◆ **DATA**:

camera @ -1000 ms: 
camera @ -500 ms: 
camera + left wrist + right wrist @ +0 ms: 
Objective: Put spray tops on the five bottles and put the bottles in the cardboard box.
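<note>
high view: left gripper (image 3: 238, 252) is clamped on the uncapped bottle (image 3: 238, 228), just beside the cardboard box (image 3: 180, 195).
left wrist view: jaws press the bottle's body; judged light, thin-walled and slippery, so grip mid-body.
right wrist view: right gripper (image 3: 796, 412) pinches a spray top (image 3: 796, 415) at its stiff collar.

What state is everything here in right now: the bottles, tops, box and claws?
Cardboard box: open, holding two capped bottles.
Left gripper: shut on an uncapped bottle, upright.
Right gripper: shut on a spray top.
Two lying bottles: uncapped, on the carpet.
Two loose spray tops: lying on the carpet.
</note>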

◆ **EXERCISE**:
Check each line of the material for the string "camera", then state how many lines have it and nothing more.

◆ **THE COMPLETED TASK**:
3